Set down the listing exactly as given, minus images.

» Material provided:
···
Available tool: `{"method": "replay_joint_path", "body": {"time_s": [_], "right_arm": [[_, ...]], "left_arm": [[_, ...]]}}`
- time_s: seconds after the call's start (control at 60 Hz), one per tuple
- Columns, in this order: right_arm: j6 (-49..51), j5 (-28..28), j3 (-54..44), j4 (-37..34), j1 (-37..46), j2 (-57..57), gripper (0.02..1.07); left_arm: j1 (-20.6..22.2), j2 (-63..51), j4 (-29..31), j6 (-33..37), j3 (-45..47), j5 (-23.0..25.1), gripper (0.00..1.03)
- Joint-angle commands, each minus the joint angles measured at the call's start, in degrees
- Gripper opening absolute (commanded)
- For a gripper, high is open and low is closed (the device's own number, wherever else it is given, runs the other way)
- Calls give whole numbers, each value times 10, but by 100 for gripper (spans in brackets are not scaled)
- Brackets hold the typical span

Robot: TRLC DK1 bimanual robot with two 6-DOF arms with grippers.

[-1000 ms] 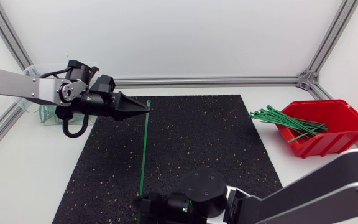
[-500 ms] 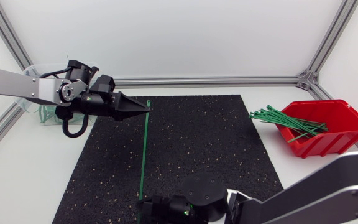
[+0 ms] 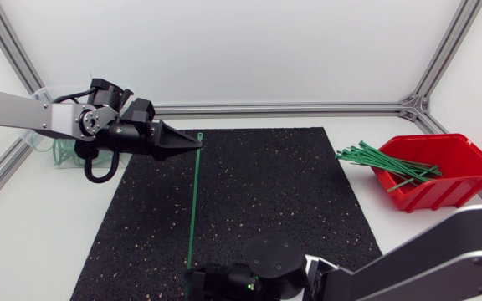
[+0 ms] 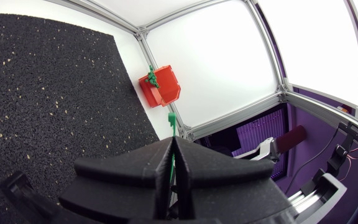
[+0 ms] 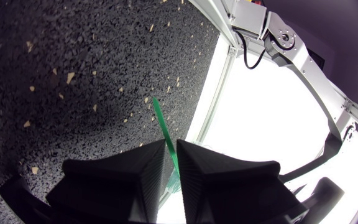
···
» Your solution:
Available tool: `{"method": "replay_joint_path", "body": {"time_s": [_], "right_arm": [[_, ...]], "left_arm": [[_, ...]]}}`
- time_s: seconds after the call's start (control at 60 Hz), one per tuple
- Columns, in this order: right_arm: j6 (-49..51), j5 (-28..28), j3 (-54..44), j4 (-37..34), j1 (-37..46), j2 (-57..57), gripper (0.02..1.07); left_arm: j1 (-20.6..22.2), j2 (-63..51), j4 (-29..31), j6 (-33..37), j3 (-45..47), j5 (-23.0..25.1), gripper (0.00..1.03)
- Joint-angle commands, each minus the joint angles measured at the call's start, in degrees
- Gripper opening absolute (commanded)
- For a gripper, high is open and low is closed (the device's own number, wherever else it is given, runs the other way)
- Calls give whole numbers, each value times 10, but by 100 for gripper (spans in brackets are not scaled)
- Brackets hold the typical span

Robot: TRLC DK1 bimanual robot with two 6-DOF arms with grippers.

[-1000 ms] 
[-500 ms] 
[+0 ms] 
[+0 ms] 
[+0 ms] 

Work on this exercise is now finished.